**MATERIAL PROVIDED**
******************************

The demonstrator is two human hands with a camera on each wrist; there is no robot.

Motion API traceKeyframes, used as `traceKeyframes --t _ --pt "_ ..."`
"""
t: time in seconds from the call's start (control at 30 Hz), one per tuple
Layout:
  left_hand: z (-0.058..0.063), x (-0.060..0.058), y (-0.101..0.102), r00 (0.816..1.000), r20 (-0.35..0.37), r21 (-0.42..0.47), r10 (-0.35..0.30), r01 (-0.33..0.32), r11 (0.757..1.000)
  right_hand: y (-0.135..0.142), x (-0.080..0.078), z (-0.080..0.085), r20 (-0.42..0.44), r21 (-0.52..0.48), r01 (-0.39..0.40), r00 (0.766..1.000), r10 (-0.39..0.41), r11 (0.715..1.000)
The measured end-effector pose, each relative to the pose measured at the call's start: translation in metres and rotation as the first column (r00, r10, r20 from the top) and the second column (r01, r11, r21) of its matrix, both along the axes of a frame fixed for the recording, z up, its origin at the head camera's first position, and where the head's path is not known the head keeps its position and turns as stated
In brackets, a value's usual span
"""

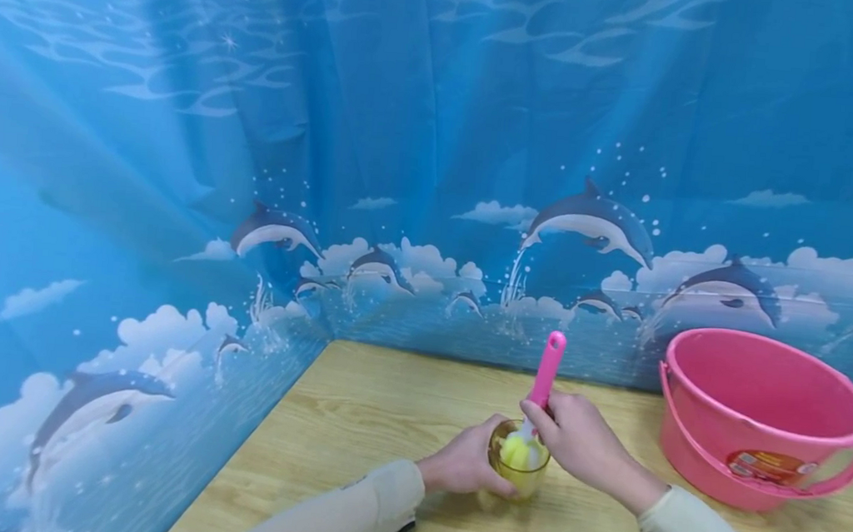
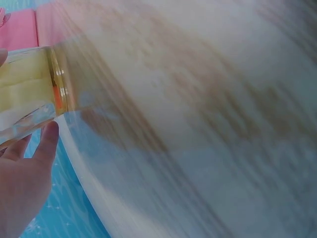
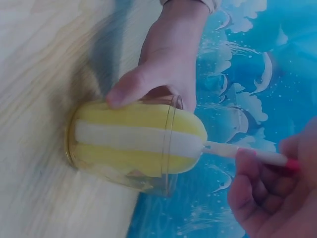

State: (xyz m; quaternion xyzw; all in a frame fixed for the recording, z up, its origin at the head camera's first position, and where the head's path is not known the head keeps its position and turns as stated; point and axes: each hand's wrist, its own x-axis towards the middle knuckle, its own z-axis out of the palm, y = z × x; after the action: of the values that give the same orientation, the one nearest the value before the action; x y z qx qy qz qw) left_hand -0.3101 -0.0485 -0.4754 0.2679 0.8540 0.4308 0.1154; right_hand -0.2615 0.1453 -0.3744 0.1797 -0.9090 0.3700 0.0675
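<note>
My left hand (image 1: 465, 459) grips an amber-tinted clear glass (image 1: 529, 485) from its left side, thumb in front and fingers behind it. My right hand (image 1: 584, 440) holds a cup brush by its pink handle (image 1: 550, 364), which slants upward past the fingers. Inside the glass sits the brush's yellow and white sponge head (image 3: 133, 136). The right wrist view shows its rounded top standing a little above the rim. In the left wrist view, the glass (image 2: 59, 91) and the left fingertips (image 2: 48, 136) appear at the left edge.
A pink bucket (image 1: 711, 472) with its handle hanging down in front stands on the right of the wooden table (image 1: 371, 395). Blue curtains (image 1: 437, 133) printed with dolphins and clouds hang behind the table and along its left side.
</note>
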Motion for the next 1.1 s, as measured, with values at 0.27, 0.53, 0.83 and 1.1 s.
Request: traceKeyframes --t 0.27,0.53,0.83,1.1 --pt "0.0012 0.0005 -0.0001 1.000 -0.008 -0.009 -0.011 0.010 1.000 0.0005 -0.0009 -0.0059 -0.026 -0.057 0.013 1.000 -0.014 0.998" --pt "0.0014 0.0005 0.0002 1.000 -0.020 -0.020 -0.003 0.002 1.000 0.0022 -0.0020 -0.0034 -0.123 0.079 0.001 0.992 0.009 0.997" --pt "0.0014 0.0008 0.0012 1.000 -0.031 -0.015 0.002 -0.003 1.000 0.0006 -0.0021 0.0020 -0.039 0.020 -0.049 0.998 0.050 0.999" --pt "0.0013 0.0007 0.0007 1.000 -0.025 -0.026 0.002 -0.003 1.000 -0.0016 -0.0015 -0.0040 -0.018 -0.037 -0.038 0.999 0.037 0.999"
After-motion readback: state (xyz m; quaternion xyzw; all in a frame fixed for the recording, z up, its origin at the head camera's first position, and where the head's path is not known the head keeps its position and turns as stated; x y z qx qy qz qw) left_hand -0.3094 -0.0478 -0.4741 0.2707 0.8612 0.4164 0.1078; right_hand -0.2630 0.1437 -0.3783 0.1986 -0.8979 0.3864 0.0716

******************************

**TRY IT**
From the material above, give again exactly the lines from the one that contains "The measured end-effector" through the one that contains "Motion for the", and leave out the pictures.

**SOLUTION FOR THIS TASK**
The measured end-effector pose, each relative to the pose measured at the call's start: translation in metres and rotation as the first column (r00, r10, r20 from the top) and the second column (r01, r11, r21) of its matrix, both along the axes of a frame fixed for the recording, z up, its origin at the head camera's first position, and where the head's path is not known the head keeps its position and turns as stated
In brackets, a value's usual span
"""


State: (xyz m; quaternion xyzw; all in a frame fixed for the recording, z up, its origin at the head camera's first position, and where the head's path is not known the head keeps its position and turns as stated; point and axes: each hand's wrist, its own x-axis towards the middle knuckle, its own z-axis out of the palm, y = z × x; after the action: of the values that give the same orientation, the one nearest the value before the action; x y z qx qy qz qw) left_hand -0.3101 -0.0485 -0.4754 0.2679 0.8540 0.4308 0.1154; right_hand -0.2615 0.1453 -0.3744 0.1797 -0.9090 0.3700 0.0675
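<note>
My left hand (image 1: 465, 459) grips an amber-tinted clear glass (image 1: 529, 485) from its left side, thumb in front and fingers behind it. My right hand (image 1: 584, 440) holds a cup brush by its pink handle (image 1: 550, 364), which slants upward past the fingers. Inside the glass sits the brush's yellow and white sponge head (image 3: 133, 136). The right wrist view shows its rounded top standing a little above the rim. In the left wrist view, the glass (image 2: 59, 91) and the left fingertips (image 2: 48, 136) appear at the left edge.
A pink bucket (image 1: 711, 472) with its handle hanging down in front stands on the right of the wooden table (image 1: 371, 395). Blue curtains (image 1: 437, 133) printed with dolphins and clouds hang behind the table and along its left side.
</note>
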Motion for the next 1.1 s, as measured, with values at 0.27, 0.53, 0.83 and 1.1 s.

This is the complete output for the exercise.